I was ashamed of how long it had been since I came home to visit. My brother had driven out to see me a few times, but it had been too many years since I came home. Still, it was no excuse for not keeping in touch with the people who had mattered to me the most.

I forced a smile. How do you tell people that you have nowhere else to go? That you’ve moved back into your parents place because your husband was a cheating asshole and might now be a toad? “Yeah, I decided spur of the moment to come for an extended stay.”

She walked away from the door and pulled me in for a hug. “Well, come have a cup of coffee.”

Even in high school, I’d loved my coffee. So, we walked through the cafe together, even though she already had a cup. I ordered their biggest size and tried not to to tap my fingers while I watched her pour the sweet liquid of life. Then I paid the cashier, gave her a tip, and we headed outside.

“Do you still own the detective agency?” I asked, hoping I was remembering correctly.

She nodded. “Just two shops down. Have time for a sit down?”

I only had a few cold things in my groceries and it was a fairly cool day. They could wait. The worst I’d get was some melted ice cream, and even that was iffy. “Sure. Let’s catch up.”

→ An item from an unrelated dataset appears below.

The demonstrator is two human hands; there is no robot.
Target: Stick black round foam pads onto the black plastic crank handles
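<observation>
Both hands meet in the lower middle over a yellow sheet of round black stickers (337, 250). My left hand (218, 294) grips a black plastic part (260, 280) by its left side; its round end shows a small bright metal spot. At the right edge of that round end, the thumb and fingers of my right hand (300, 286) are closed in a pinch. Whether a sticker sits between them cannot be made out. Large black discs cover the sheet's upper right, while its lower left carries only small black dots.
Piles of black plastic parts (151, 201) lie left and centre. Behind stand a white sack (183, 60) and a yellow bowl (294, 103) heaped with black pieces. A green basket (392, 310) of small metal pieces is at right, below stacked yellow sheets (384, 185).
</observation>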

We passed a shop full of what looked like a tea store, lots of jars of leaves on the shelves and some fancy-schmancy tea pots in the window, then came to stop in front of a building with the words, “Private Psych,” on the front door. There were big picture windows that looked out on the parking lot, the sidewalk lined by trees, and the main city road. She unlocked the door and we stepped into the strangest building I’d ever been in. The front had a sitting area with comfortable, worn-looking couches that were a cream color, a coffee table that was all dark wood and glass, matching end tables, and lamps with stained glass enclosures that were made up of different animals. After the neat sitting area, there were shelves covering the walls. Most were filled with books, especially toward the top and bottom, but there was also a mouse cage on one of the middle shelves, and a lamp sitting over a cage with a lizard or gecko or something that reminded me of those car insurance commercials. The back wall had more books, but also cat climbing trees that went from floor to ceiling with cat-sized walkways between them, where several cats snoozed. There was a big desk covered in papers, and near it an open bird platform with something that looked like a crow sleeping.